* The task *
Look through the data below for the line with "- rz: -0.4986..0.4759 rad" and the line with "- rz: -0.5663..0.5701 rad", then output those two and all lines in between, exactly as written.

* Data shown *

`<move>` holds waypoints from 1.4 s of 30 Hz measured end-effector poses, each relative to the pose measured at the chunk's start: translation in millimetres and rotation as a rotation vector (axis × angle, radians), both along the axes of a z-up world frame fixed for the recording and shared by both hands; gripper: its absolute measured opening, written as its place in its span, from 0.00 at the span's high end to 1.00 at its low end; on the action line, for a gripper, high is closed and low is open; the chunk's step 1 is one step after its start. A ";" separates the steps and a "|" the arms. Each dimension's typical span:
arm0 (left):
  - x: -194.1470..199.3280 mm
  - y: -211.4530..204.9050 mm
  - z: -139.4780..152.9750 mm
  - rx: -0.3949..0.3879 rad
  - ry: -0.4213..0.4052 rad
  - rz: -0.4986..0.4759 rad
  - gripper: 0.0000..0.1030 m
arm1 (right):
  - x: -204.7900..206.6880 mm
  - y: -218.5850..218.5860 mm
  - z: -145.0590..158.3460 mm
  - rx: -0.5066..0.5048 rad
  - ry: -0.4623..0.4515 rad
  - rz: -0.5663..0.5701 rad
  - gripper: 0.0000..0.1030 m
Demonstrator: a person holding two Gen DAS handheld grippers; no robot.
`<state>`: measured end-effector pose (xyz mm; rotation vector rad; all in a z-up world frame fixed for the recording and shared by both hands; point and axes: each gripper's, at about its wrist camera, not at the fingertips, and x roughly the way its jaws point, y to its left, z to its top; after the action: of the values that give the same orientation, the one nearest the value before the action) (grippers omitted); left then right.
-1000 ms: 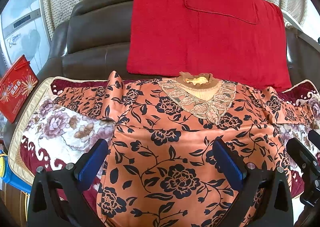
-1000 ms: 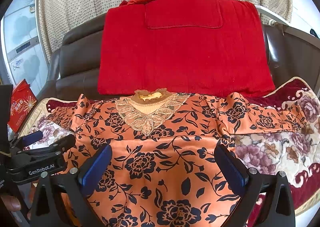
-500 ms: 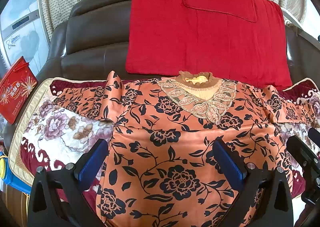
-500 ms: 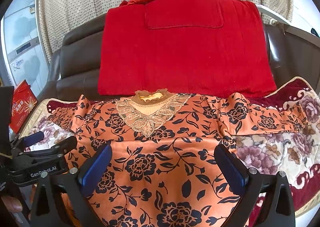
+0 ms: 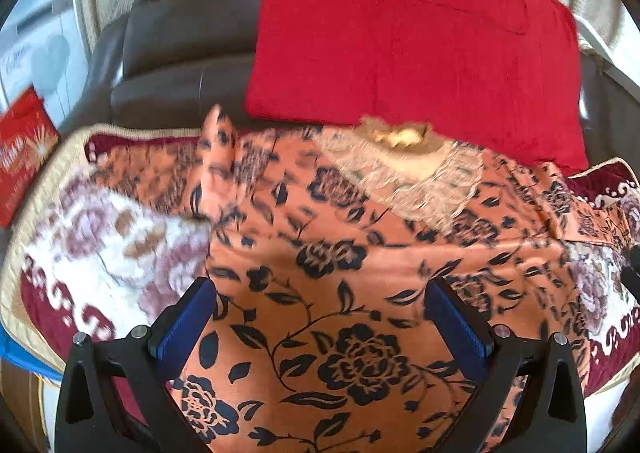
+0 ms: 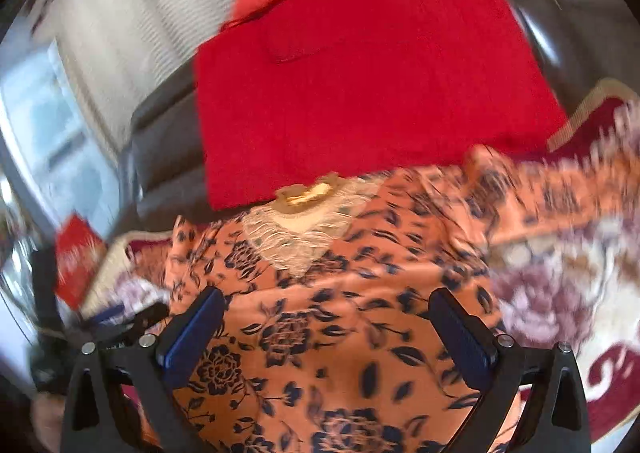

* Answer space *
  - rz: -0.4986..0.4759 rad
  - gripper: 0.0000..0.1030 m
arm1 (right):
  - x: -204.7900..206.6880 mm
  - y: -218.5850..218.5860 mm
  - z: -145.0590..158.3460 mm
  - rx: -0.5066..0.5048 rad
  - ry: -0.4623..0.4515 rad
  - rz: -0.5663..0.5701 rad

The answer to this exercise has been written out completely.